Work required =>
Repeat the whole listing below exactly as it reads.
-----
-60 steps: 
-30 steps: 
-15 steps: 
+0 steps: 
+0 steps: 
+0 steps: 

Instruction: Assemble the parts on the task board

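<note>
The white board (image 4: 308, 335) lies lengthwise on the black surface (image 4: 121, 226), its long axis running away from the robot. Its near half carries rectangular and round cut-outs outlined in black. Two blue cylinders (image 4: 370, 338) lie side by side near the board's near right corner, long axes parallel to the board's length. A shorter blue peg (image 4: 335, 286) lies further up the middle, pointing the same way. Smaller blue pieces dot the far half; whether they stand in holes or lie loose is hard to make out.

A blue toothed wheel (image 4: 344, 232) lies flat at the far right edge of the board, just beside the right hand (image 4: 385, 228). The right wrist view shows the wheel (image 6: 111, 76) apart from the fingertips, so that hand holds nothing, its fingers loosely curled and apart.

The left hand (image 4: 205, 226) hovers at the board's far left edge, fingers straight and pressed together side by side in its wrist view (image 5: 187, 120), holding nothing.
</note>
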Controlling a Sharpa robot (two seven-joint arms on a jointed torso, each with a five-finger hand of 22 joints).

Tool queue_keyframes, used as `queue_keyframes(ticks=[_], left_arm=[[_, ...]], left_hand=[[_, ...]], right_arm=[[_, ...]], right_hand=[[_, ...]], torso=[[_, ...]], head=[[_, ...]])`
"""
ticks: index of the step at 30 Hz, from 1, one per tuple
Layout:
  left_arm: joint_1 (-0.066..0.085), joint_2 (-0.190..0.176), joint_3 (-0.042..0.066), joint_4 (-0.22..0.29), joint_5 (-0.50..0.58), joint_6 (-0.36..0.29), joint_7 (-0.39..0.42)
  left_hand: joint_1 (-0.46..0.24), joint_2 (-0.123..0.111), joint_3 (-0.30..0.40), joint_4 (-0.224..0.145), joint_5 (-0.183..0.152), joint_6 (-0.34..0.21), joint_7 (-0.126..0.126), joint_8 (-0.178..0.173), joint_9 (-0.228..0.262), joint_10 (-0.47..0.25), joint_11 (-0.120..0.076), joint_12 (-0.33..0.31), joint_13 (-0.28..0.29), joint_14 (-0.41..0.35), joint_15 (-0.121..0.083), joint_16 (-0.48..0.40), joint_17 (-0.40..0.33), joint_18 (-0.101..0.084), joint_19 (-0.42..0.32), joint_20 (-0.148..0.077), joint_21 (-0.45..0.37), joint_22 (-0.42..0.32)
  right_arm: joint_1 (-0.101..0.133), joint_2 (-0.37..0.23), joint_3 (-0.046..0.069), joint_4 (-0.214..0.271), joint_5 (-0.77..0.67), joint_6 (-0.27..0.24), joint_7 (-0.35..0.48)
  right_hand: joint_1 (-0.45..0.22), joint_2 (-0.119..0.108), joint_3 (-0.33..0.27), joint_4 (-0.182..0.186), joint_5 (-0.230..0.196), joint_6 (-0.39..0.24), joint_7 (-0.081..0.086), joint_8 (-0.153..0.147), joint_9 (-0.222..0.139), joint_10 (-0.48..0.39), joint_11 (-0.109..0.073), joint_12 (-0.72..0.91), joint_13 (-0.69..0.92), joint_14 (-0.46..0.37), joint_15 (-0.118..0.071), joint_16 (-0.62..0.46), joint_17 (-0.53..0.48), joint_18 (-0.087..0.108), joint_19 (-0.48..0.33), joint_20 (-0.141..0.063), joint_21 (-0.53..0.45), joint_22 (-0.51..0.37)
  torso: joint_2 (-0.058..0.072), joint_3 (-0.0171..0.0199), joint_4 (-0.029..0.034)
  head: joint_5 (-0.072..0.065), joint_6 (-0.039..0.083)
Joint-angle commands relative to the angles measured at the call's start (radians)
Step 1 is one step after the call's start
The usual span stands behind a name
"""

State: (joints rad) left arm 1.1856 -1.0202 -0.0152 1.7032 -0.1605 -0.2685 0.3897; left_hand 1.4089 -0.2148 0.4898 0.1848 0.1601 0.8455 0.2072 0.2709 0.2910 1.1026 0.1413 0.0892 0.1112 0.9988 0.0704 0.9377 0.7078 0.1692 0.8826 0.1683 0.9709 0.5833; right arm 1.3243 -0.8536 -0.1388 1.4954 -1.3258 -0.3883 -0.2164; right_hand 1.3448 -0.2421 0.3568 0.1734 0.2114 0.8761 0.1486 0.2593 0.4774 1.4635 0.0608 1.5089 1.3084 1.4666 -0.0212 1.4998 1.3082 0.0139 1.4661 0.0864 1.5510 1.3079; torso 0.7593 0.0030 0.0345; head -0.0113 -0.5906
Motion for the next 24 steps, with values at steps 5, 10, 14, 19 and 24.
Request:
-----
Reply =>
-60 steps: 
-30 steps: 
-15 steps: 
+0 steps: 
+0 steps: 
+0 steps: 

Instruction: Assemble the parts on the task board

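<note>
The white board (image 4: 308, 335) lies lengthwise on the black surface (image 4: 121, 226), its long axis running away from the robot. Its near half carries rectangular and round cut-outs outlined in black. Two blue cylinders (image 4: 370, 338) lie side by side near the board's near right corner, long axes parallel to the board's length. A shorter blue peg (image 4: 335, 286) lies further up the middle, pointing the same way. Smaller blue pieces dot the far half; whether they stand in holes or lie loose is hard to make out.

A blue toothed wheel (image 4: 344, 232) lies flat at the far right edge of the board, just beside the right hand (image 4: 385, 228). The right wrist view shows the wheel (image 6: 111, 76) apart from the fingertips, so that hand holds nothing, its fingers loosely curled and apart.

The left hand (image 4: 205, 226) hovers at the board's far left edge, fingers straight and pressed together side by side in its wrist view (image 5: 187, 120), holding nothing.
</note>
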Controlling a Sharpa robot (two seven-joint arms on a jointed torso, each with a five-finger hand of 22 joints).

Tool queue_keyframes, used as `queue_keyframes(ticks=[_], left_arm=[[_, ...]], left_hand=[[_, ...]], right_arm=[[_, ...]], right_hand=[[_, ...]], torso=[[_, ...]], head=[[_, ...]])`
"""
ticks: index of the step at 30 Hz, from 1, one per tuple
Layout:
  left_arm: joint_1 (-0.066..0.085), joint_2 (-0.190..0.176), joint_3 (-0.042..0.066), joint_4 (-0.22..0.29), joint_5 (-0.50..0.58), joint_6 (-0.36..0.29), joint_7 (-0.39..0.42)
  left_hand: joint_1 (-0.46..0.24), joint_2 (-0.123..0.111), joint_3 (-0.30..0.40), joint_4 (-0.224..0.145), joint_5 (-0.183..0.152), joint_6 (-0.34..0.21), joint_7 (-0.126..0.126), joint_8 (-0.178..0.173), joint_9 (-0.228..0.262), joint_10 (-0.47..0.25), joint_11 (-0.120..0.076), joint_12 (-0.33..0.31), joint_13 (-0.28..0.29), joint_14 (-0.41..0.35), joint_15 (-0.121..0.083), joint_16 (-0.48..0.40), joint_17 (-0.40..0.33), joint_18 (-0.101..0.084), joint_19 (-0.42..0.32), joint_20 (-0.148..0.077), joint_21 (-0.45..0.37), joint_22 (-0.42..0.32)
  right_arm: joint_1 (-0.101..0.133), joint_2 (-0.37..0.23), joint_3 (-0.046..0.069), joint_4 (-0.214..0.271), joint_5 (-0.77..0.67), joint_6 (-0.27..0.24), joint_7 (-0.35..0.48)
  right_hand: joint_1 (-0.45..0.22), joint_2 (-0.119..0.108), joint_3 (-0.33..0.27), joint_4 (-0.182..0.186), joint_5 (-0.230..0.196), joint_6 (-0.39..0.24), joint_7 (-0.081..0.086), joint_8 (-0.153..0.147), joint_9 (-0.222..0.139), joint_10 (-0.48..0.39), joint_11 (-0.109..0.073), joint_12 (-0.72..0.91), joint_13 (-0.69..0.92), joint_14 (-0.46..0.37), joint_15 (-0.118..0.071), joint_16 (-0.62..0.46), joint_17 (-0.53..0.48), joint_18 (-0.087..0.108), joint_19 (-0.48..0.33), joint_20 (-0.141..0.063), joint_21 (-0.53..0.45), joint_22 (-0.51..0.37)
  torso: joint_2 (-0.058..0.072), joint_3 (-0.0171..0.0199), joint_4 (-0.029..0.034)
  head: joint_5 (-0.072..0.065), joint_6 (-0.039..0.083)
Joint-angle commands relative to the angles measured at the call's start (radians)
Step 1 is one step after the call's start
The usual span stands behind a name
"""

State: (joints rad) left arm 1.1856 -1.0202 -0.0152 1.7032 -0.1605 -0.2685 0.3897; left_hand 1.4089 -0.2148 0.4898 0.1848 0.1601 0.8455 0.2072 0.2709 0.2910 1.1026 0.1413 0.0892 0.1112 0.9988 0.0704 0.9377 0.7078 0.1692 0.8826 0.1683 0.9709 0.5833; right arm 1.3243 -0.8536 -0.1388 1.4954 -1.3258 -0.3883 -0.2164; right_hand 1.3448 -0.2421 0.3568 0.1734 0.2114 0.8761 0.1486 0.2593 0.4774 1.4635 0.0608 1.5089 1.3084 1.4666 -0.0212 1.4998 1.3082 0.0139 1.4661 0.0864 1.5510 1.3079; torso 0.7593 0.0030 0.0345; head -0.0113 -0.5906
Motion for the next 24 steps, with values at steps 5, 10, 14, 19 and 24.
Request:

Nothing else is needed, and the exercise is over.